==== Information supplied
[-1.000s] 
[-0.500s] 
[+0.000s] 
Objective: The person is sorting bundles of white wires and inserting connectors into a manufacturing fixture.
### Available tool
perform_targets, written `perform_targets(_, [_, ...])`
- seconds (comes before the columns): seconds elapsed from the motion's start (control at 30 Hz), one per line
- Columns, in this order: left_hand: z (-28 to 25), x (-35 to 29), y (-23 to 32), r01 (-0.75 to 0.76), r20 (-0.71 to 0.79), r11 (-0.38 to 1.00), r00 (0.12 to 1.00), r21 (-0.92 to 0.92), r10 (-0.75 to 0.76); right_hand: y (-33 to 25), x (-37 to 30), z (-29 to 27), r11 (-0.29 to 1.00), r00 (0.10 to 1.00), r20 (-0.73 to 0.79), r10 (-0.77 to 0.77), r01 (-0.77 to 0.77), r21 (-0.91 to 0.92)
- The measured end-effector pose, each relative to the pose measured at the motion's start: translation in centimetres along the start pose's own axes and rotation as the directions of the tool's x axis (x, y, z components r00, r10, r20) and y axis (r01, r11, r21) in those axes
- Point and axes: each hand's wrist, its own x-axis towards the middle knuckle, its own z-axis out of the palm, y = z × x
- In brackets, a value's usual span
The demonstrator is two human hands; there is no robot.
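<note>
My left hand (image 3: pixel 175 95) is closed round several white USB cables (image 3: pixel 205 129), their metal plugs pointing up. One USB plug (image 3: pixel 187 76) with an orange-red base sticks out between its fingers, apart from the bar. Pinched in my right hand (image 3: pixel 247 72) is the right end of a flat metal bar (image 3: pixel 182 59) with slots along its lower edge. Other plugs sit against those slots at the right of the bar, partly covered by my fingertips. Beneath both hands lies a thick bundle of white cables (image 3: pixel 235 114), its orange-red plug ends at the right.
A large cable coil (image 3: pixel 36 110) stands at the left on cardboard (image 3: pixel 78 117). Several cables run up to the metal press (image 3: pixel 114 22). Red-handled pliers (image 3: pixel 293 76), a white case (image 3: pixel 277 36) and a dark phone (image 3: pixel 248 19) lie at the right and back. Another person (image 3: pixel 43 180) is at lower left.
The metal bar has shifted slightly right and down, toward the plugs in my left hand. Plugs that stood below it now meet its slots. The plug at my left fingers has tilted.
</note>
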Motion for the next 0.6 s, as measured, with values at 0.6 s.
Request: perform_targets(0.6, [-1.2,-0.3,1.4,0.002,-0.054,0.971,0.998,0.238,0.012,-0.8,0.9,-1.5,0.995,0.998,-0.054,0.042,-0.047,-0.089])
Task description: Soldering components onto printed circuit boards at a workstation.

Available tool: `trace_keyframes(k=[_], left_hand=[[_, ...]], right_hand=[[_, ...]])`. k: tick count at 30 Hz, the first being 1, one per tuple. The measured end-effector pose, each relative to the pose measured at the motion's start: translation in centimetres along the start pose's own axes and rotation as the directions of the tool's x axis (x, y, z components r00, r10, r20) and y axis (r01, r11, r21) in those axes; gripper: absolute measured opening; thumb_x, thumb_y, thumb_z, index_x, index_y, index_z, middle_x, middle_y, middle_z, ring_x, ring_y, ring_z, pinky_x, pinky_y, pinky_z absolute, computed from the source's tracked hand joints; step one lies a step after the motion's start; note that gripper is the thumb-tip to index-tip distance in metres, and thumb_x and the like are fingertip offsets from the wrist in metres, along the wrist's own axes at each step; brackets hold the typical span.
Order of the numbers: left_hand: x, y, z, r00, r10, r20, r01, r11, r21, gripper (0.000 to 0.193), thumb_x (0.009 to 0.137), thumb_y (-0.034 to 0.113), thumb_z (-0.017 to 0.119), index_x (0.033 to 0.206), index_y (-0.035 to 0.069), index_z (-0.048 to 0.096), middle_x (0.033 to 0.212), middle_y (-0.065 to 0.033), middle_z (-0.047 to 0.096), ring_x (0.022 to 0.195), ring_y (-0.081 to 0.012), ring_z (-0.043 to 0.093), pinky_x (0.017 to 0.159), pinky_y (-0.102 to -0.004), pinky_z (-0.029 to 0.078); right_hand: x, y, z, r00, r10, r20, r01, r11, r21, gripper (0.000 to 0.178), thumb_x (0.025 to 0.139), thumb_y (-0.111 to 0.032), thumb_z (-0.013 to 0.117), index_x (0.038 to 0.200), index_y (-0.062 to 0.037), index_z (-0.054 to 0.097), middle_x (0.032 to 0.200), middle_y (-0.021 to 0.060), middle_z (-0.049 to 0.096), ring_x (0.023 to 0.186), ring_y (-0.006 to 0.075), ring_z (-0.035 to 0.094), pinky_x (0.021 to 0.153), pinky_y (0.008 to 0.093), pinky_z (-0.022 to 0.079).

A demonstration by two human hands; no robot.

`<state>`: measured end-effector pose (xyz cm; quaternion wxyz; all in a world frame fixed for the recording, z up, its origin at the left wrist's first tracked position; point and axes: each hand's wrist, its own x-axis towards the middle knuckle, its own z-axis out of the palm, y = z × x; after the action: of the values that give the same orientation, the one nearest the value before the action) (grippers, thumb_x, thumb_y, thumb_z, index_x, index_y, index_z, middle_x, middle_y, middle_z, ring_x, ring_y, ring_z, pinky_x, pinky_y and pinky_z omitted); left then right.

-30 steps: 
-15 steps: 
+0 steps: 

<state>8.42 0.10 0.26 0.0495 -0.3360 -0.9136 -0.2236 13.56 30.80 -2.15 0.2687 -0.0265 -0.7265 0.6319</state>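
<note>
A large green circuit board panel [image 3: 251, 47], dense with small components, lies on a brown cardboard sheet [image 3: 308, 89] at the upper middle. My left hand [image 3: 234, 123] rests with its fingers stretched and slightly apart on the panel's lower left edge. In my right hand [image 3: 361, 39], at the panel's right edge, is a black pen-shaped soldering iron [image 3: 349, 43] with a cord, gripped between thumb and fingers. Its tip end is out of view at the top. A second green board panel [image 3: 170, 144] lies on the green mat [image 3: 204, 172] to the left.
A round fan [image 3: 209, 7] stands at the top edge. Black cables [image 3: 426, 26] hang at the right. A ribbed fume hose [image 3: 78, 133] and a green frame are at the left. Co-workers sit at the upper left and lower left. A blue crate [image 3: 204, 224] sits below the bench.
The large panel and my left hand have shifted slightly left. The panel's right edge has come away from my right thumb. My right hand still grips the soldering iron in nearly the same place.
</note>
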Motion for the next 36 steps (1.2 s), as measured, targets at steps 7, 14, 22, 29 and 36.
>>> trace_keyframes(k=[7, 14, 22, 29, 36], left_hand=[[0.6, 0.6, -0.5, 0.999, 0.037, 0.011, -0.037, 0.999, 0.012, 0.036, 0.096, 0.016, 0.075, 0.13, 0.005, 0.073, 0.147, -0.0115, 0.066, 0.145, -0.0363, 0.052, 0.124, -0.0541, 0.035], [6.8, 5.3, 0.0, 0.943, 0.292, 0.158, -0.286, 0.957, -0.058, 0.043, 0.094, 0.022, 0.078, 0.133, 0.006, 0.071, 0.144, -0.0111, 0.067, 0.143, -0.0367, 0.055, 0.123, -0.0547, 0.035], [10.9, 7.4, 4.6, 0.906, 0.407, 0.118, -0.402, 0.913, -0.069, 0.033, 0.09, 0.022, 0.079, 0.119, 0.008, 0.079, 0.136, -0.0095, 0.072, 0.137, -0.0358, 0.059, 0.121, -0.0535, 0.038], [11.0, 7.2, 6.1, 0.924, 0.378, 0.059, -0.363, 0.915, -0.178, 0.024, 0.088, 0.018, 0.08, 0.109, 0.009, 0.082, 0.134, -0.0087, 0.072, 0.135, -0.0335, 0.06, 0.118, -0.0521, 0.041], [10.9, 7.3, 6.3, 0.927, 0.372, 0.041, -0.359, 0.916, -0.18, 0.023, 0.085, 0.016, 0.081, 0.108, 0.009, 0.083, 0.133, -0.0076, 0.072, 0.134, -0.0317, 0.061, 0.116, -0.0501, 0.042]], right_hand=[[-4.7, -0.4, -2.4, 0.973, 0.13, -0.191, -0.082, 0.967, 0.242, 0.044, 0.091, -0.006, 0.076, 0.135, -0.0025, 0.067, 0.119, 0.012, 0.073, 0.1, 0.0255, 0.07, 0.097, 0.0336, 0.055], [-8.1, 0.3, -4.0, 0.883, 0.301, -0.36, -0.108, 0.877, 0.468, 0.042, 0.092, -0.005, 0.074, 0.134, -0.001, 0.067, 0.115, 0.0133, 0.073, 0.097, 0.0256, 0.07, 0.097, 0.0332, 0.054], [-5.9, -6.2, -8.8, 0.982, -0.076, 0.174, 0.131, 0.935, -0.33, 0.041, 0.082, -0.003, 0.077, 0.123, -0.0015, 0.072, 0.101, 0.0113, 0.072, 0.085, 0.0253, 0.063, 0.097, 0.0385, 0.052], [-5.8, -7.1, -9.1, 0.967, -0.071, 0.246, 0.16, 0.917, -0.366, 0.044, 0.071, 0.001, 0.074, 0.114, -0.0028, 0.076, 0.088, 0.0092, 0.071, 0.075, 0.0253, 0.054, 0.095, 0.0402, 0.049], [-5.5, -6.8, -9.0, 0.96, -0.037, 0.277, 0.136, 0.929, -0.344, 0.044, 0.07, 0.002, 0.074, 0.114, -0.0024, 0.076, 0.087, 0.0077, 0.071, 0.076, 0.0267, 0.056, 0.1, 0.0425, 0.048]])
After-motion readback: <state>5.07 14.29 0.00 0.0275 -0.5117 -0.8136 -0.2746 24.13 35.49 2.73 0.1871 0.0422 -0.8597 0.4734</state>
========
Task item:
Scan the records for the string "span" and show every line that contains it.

Response to the exercise:
- In brackets, a value's usual span
Available tool: `trace_keyframes(k=[_], left_hand=[[_, ...]], right_hand=[[_, ...]])`. k: tick count at 30 Hz, the first being 1, one per tuple. The measured end-effector pose, each relative to the pose measured at the motion's start: translation in centimetres along the start pose's own axes and rotation as the directions of the tool's x axis (x, y, z components r00, r10, r20) and y axis (r01, r11, r21) in those axes; gripper: absolute measured opening; thumb_x, thumb_y, thumb_z, index_x, index_y, index_z, middle_x, middle_y, middle_z, ring_x, ring_y, ring_z, pinky_x, pinky_y, pinky_z absolute, computed from the source's tracked hand joints; step one lies a step after the motion's start; note that gripper is the thumb-tip to index-tip distance in metres, and thumb_x and the like are fingertip offsets from the wrist in metres, along the wrist's own axes at each step; brackets hold the typical span.

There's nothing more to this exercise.